Perfect information and imperfect information

A game of imperfect information (the dotted line represents ignorance on the part of player 2, formally called an information set)
 
An important subset of sequential games consists of games of perfect information. A game is one of perfect information if all players know the moves previously made by all other players. Most games studied in game theory are imperfect-information games. Examples of perfect-information games include tic-tac-toe, checkers, infinite chess, and Go.

Many card games are games of imperfect information, such as poker and bridge. Perfect information is often confused with complete information, which is a similar concept. Complete information requires that every player know the strategies and payoffs available to the other players but not necessarily the actions taken. Games of incomplete information can be reduced, however, to games of imperfect information by introducing "moves by nature".

Combinatorial games

Games in which the difficulty of finding an optimal strategy stems from the multiplicity of possible moves are called combinatorial games. Examples include chess and go. Games that involve imperfect information may also have a strong combinatorial character, for instance backgammon. There is no unified theory addressing combinatorial elements in games. There are, however, mathematical tools that can solve particular problems and answer general questions.

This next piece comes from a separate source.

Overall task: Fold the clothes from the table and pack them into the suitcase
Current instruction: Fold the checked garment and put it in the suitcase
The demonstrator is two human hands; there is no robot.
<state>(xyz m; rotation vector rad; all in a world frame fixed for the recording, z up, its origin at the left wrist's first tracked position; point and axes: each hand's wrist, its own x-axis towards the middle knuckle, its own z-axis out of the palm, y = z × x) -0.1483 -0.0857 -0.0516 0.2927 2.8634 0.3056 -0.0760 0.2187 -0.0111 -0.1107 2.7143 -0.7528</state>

Games of perfect information have been studied in combinatorial game theory, which has developed novel representations, e.g. surreal numbers, as well as combinatorial and algebraic (and sometimes non-constructive) proof methods to solve games of certain types, including "loopy" games that may result in infinitely long sequences of moves. These methods address games with higher combinatorial complexity than those usually considered in traditional (or "economic") game theory. A typical game that has been solved this way is Hex. A related field of study, drawing from computational complexity theory, is game complexity, which is concerned with estimating the computational difficulty of finding optimal strategies.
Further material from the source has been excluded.